How to Choose which Tombstones to Drop

Author: The Last Pickle

Tombstones are notorious for causing issues in Apache Cassandra. They often become a problem when Cassandra is not able to purge them in a timely fashion. Delays in purging happen because there are a number of conditions that must be met before a tombstone can be dropped.

In this post, we are going to see how to make meeting these conditions more likely. We are going to achieve this by selecting which specific SSTables Cassandra should include in a compaction, which results in smaller and faster compactions that are more likely drop the tombstones.

Before we start, there are a few parameters we need to note:

  • We will consider only cases where the unchecked_tombstone_compaction compaction option is turned off. Enabling this option makes Cassandra run compaction with only one SSTable. This achieves a similar result to our process, but in a far less controlled way.
  • We also assume the unsafe_aggressive_sstable_expiration option of TWCS is turned off. This option makes Cassandra drop entire SSTables once they expire without checking if the partitions appear in other SSTables.

How Cassandra Drops Tombstones

When we look at the source, we see Cassandra will consider deleting a tombstone when a SSTable undergoes a compaction. Cassandra can only delete the tombstone if:

  • The tombstone is older than gc_grace_seconds (a table property).
  • There is no other SSTable outside of this compaction that:
    • Contains a fragment of the same partition the tombstone belongs to, and
    • The timestamp of any value (in the other SSTable) is younger than the tombstone.

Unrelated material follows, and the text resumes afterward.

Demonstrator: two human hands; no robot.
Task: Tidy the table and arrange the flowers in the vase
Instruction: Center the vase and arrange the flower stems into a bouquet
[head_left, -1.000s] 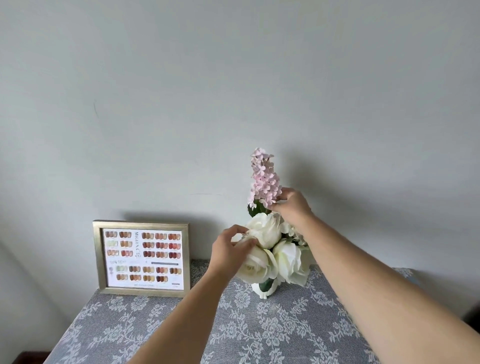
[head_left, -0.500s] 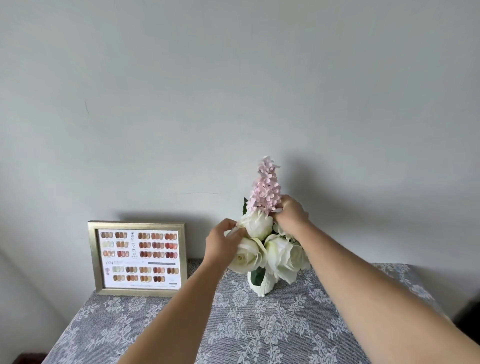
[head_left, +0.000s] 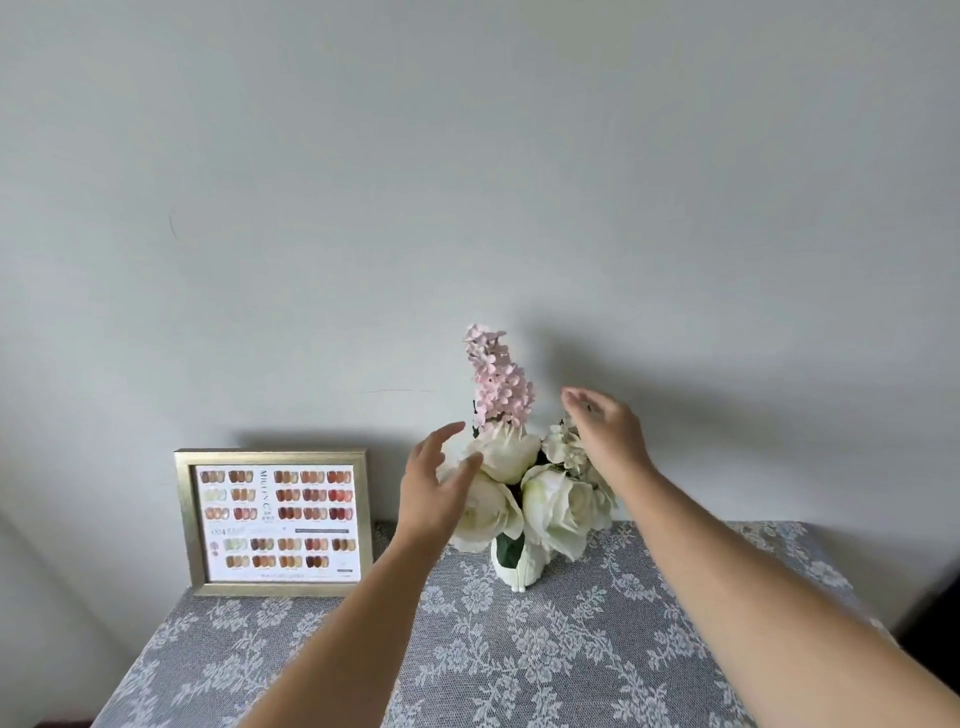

In other words, for a tombstone to delete there can not be any data that a tombstone suppresses outside of the planned compaction. Unfortunately, in many cases tombstones are not isolated and will touch other data.

The heavy weight solution to this issue is to run a major compaction. A major compaction will include all SSTables in one big compaction, so there are no SSTables not participating in it. However, this approach comes with a cost:

  • It can require at least 50% of the disk space to be free.
  • It consumes CPU and disk throughput at the expense of regular traffic.
  • It can take hours to compact TBs of data.

So use a more light-weight solution that will compact only the SSTables within a given partition, but no others.

Step 1 - Identify Problematic Partition

The first step is to find out which partition is the most problematic. There are various ways of doing this.

First, if we know our data model inside and out, we can tell straight away which partitions tombstone heavy. If it’s not obvious by looking at it, we can use one of the other options below.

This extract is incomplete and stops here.